*Information shown*:
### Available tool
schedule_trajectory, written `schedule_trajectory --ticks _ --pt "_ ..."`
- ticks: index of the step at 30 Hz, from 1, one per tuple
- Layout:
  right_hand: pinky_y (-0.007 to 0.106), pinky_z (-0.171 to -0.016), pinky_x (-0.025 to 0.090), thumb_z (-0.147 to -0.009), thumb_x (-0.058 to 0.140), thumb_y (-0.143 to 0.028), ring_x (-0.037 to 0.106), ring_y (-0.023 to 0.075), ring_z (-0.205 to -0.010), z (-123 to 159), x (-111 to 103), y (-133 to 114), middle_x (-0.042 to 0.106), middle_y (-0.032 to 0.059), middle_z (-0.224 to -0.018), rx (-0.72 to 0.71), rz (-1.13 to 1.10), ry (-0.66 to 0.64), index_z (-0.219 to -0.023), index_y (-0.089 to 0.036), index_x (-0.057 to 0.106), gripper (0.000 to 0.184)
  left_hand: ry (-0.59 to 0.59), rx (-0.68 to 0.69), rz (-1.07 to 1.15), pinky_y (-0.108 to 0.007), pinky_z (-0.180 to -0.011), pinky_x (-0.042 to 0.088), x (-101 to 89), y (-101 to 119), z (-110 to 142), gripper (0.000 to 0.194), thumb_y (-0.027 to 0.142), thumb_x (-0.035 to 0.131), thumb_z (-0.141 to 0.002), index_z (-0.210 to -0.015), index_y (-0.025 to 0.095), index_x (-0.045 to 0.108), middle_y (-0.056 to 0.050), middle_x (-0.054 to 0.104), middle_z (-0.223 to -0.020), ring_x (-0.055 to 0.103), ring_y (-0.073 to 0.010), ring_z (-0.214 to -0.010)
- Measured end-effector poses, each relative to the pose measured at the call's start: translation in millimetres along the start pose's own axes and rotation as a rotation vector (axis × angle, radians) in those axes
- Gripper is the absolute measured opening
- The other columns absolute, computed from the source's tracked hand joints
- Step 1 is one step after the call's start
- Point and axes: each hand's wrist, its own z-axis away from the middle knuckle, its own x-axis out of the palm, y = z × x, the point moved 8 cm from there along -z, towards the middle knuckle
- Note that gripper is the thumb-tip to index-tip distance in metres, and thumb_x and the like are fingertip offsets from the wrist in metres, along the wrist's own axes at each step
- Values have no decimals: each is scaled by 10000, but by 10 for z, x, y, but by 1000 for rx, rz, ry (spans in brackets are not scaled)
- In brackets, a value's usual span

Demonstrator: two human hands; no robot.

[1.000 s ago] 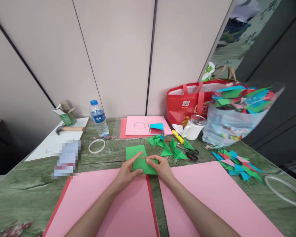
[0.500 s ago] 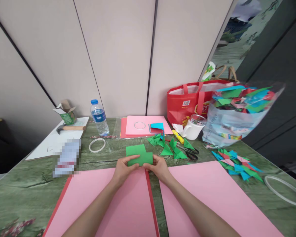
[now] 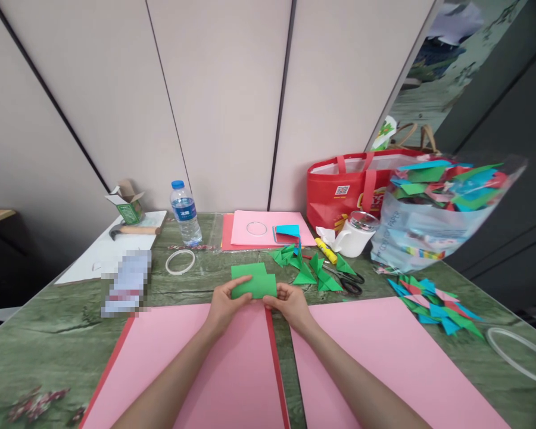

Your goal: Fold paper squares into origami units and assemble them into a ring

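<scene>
A green paper sheet [image 3: 254,281], partly folded, lies on the green marbled table [image 3: 49,333] just beyond two large pink sheets. My left hand [image 3: 226,304] pinches its near left edge, thumb on top. My right hand [image 3: 290,302] grips the near right edge, fingers curled around the fold. Both hands hold the folded part slightly above the table. Behind it lie several folded green paper triangles [image 3: 306,268].
Large pink sheets [image 3: 384,357] cover the near table. Scissors [image 3: 351,280], a yellow glue stick [image 3: 326,250], a white cup [image 3: 355,235], a water bottle [image 3: 185,214], tape rings [image 3: 180,261], a red bag [image 3: 352,185], a clear bag of coloured paper [image 3: 438,208] and loose triangles [image 3: 433,301] surround them.
The near half of the green sheet has been folded up and over; both hands shifted from pressing flat on it to pinching the folded edge. The camera view moved slightly.
</scene>
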Motion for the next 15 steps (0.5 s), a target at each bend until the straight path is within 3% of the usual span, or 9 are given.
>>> schedule_trajectory --ticks 8,12,15 --pt "319 -580 536 -535 731 -435 663 206 -635 8 -4 18 693 60 -691 30 -102 -3 -840 -141 617 438 43 -6 186 -316 -696 535 -11 0 -13 805 235 727 -575 -1292 192 363 -59 616 -1049 633 -158 -699" --pt "326 -580 539 -529 731 -441 665 216 -632 6 10 31 692 58 -666 42 -94 -5 -803 -143 619 421 43 33 204 -313 -677 543 -16 14 -23 803 246 697 -617 -1316 208 304 -66 597 -1069 626 -158 -712" --pt "330 -596 536 -536 732 -422 660 204 -617 1 0 27 689 46 -664 31 -96 13 -817 -149 608 411 53 37 204 -328 -661 547 -38 10 -29 763 285 667 -651 -1312 205 294 -39 627 -936 625 -155 -672"
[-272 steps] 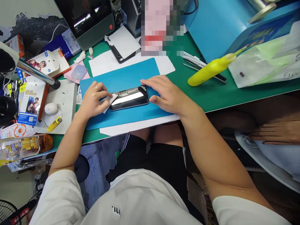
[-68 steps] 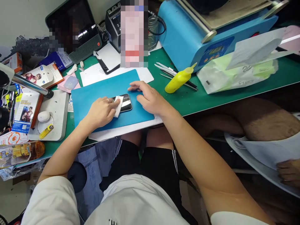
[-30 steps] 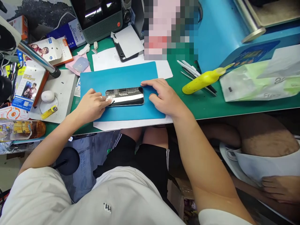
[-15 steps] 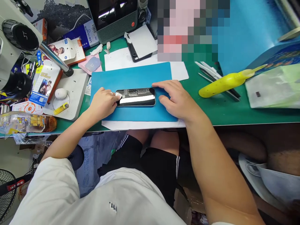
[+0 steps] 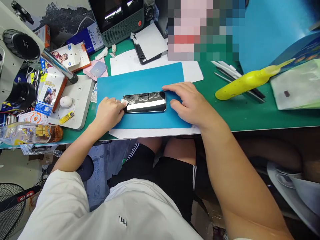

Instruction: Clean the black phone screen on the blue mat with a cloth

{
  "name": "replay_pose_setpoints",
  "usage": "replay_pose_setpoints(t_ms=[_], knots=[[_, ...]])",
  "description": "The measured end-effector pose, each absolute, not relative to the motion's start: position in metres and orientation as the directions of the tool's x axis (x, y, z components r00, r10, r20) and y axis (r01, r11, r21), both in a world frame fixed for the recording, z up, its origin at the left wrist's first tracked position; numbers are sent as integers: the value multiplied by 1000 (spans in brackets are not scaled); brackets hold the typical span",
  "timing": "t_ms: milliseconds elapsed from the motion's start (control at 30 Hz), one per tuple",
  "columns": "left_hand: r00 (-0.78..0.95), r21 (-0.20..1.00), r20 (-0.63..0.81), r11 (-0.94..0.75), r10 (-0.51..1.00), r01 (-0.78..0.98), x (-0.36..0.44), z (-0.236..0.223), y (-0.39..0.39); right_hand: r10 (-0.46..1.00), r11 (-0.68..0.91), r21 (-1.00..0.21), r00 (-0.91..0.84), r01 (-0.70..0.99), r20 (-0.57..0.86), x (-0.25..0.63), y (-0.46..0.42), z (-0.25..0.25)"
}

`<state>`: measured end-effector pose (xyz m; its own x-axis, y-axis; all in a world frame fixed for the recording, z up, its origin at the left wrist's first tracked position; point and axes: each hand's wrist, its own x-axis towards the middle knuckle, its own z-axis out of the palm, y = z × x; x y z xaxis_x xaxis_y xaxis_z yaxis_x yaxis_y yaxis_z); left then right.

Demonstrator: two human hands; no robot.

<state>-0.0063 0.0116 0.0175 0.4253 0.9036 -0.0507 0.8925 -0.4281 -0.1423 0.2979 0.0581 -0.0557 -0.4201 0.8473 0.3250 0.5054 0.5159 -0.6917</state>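
A black phone (image 5: 146, 102) lies screen up on a blue mat (image 5: 140, 83) on the green bench. My left hand (image 5: 108, 111) is closed on a small white wipe (image 5: 124, 101), pressed against the phone's left end. My right hand (image 5: 188, 103) rests at the phone's right end, fingers curled around its edge and holding it in place on the mat.
A yellow squeeze bottle (image 5: 247, 83) lies right of the mat beside thin tools (image 5: 225, 68). White paper sheets (image 5: 125, 61) and a second dark phone (image 5: 142, 55) sit behind the mat. Boxes, a lighter (image 5: 66, 117) and a microscope arm (image 5: 58, 66) crowd the left. Another person's leg is at the right.
My left hand wiped rightwards over the screen, then came back to the phone's left end. In the last half second both hands barely moved; only the camera shifted.
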Motion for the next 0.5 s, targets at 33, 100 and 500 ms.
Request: replay_pose_setpoints(t_ms=[33, 100, 500], knots=[[407, -147, -55, -410, 912, 900, -6, 18, 15, 851, 508, -695, -419, 509, 316, 298, 58, -55], [384, -156, -73, -391, 921, 907, -7, 19, 22, 856, 494, -700, -426, 515, 292, 298, 58, -54], [428, -143, -101, -439, 898, 887, 0, 20, 27, 845, 516, -677, -440, 524, 304, 297, 56, -50]])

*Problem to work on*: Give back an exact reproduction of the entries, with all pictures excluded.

*Completed exercise*:
### Available tool
schedule_trajectory, written `schedule_trajectory --ticks _ --pt "_ ..."`
- ticks: index of the step at 30 Hz, from 1, one per tuple
- Layout:
  right_hand: pinky_y (-0.007 to 0.106), pinky_z (-0.171 to -0.016), pinky_x (-0.025 to 0.090), thumb_z (-0.147 to -0.009), thumb_x (-0.058 to 0.140), thumb_y (-0.143 to 0.028), ring_x (-0.037 to 0.106), ring_y (-0.023 to 0.075), ring_z (-0.205 to -0.010), z (-123 to 159), x (-111 to 103), y (-133 to 114), middle_x (-0.042 to 0.106), middle_y (-0.032 to 0.059), middle_z (-0.224 to -0.018), rx (-0.72 to 0.71), rz (-1.13 to 1.10), ry (-0.66 to 0.64), index_z (-0.219 to -0.023), index_y (-0.089 to 0.036), index_x (-0.057 to 0.106), gripper (0.000 to 0.184)
  left_hand: ry (-0.59 to 0.59), rx (-0.68 to 0.69), rz (-1.07 to 1.15), pinky_y (-0.108 to 0.007), pinky_z (-0.180 to -0.011), pinky_x (-0.042 to 0.088), x (-101 to 89), y (-101 to 119), z (-110 to 142), gripper (0.000 to 0.194), thumb_y (-0.027 to 0.142), thumb_x (-0.035 to 0.131), thumb_z (-0.141 to 0.002), index_z (-0.210 to -0.015), index_y (-0.025 to 0.095), index_x (-0.045 to 0.108), middle_y (-0.056 to 0.050), middle_x (-0.054 to 0.104), middle_z (-0.223 to -0.020), ring_x (-0.055 to 0.103), ring_y (-0.073 to 0.010), ring_z (-0.214 to -0.010)
- Measured end-effector poses, each relative to the pose measured at the call's start: translation in millimetres along the start pose's own axes and rotation as a rotation vector (axis × angle, radians) in those axes
- Gripper is the absolute measured opening
- The other columns absolute, computed from the source's tracked hand joints
- Step 1 is one step after the call's start
- Point and axes: each hand's wrist, its own z-axis away from the middle knuckle, its own x-axis out of the palm, y = z × x, the point moved 8 cm from there along -z, towards the middle knuckle
- Note that gripper is the thumb-tip to index-tip distance in metres, and thumb_x and the like are fingertip offsets from the wrist in metres, along the wrist's own axes at each step
- Values have no decimals: each is scaled by 10000, but by 10 for z, x, y, but by 1000 for rx, rz, ry (spans in brackets are not scaled)
- In brackets, a value's usual span

Demonstrator: two human hands; no robot.

[1.000 s ago] 
[0.500 s ago] 
[now] 

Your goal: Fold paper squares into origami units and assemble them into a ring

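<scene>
A green paper sheet [image 3: 254,281], partly folded, lies on the green marbled table [image 3: 49,333] just beyond two large pink sheets. My left hand [image 3: 226,304] pinches its near left edge, thumb on top. My right hand [image 3: 290,302] grips the near right edge, fingers curled around the fold. Both hands hold the folded part slightly above the table. Behind it lie several folded green paper triangles [image 3: 306,268].
Large pink sheets [image 3: 384,357] cover the near table. Scissors [image 3: 351,280], a yellow glue stick [image 3: 326,250], a white cup [image 3: 355,235], a water bottle [image 3: 185,214], tape rings [image 3: 180,261], a red bag [image 3: 352,185], a clear bag of coloured paper [image 3: 438,208] and loose triangles [image 3: 433,301] surround them.
The near half of the green sheet has been folded up and over; both hands shifted from pressing flat on it to pinching the folded edge. The camera view moved slightly.
</scene>
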Motion for the next 15 steps (0.5 s), a target at each bend until the straight path is within 3% of the usual span, or 9 are given.
>>> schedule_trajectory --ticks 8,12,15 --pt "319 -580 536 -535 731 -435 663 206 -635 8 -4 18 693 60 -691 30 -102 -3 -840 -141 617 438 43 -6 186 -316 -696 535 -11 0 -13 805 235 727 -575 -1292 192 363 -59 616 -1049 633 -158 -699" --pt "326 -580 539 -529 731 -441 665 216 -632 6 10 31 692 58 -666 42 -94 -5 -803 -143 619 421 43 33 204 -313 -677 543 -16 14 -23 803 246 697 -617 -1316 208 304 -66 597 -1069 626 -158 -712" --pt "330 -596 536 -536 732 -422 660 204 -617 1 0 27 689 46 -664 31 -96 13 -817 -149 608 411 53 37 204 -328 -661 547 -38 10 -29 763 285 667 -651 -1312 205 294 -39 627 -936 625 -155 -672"
[-272 steps] 
[-68 steps] 
[-30 steps] 
[-15 steps] 
[+0 steps] 

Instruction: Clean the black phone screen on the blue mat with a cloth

{
  "name": "replay_pose_setpoints",
  "usage": "replay_pose_setpoints(t_ms=[_], knots=[[_, ...]])",
  "description": "The measured end-effector pose, each absolute, not relative to the motion's start: position in metres and orientation as the directions of the tool's x axis (x, y, z components r00, r10, r20) and y axis (r01, r11, r21), both in a world frame fixed for the recording, z up, its origin at the left wrist's first tracked position; numbers are sent as integers: the value multiplied by 1000 (spans in brackets are not scaled); brackets hold the typical span",
  "timing": "t_ms: milliseconds elapsed from the motion's start (control at 30 Hz), one per tuple",
  "columns": "left_hand: r00 (-0.78..0.95), r21 (-0.20..1.00), r20 (-0.63..0.81), r11 (-0.94..0.75), r10 (-0.51..1.00), r01 (-0.78..0.98), x (-0.36..0.44), z (-0.236..0.223), y (-0.39..0.39); right_hand: r10 (-0.46..1.00), r11 (-0.68..0.91), r21 (-1.00..0.21), r00 (-0.91..0.84), r01 (-0.70..0.99), r20 (-0.57..0.86), x (-0.25..0.63), y (-0.46..0.42), z (-0.25..0.25)"
}

`<state>`: measured end-effector pose (xyz m; its own x-axis, y-axis; all in a world frame fixed for the recording, z up, its origin at the left wrist's first tracked position; point and axes: each hand's wrist, its own x-axis towards the middle knuckle, its own z-axis out of the palm, y = z × x; x y z xaxis_x xaxis_y xaxis_z yaxis_x yaxis_y yaxis_z); left then right.

Demonstrator: two human hands; no robot.

<state>-0.0063 0.0116 0.0175 0.4253 0.9036 -0.0507 0.8925 -0.4281 -0.1423 0.2979 0.0581 -0.0557 -0.4201 0.8473 0.3250 0.5054 0.5159 -0.6917</state>
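A black phone (image 5: 146, 102) lies screen up on a blue mat (image 5: 140, 83) on the green bench. My left hand (image 5: 108, 111) is closed on a small white wipe (image 5: 124, 101), pressed against the phone's left end. My right hand (image 5: 188, 103) rests at the phone's right end, fingers curled around its edge and holding it in place on the mat.
A yellow squeeze bottle (image 5: 247, 83) lies right of the mat beside thin tools (image 5: 225, 68). White paper sheets (image 5: 125, 61) and a second dark phone (image 5: 142, 55) sit behind the mat. Boxes, a lighter (image 5: 66, 117) and a microscope arm (image 5: 58, 66) crowd the left. Another person's leg is at the right.
My left hand wiped rightwards over the screen, then came back to the phone's left end. In the last half second both hands barely moved; only the camera shifted.
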Motion for the next 0.5 s, targets at 33, 100 and 500 ms.
Request: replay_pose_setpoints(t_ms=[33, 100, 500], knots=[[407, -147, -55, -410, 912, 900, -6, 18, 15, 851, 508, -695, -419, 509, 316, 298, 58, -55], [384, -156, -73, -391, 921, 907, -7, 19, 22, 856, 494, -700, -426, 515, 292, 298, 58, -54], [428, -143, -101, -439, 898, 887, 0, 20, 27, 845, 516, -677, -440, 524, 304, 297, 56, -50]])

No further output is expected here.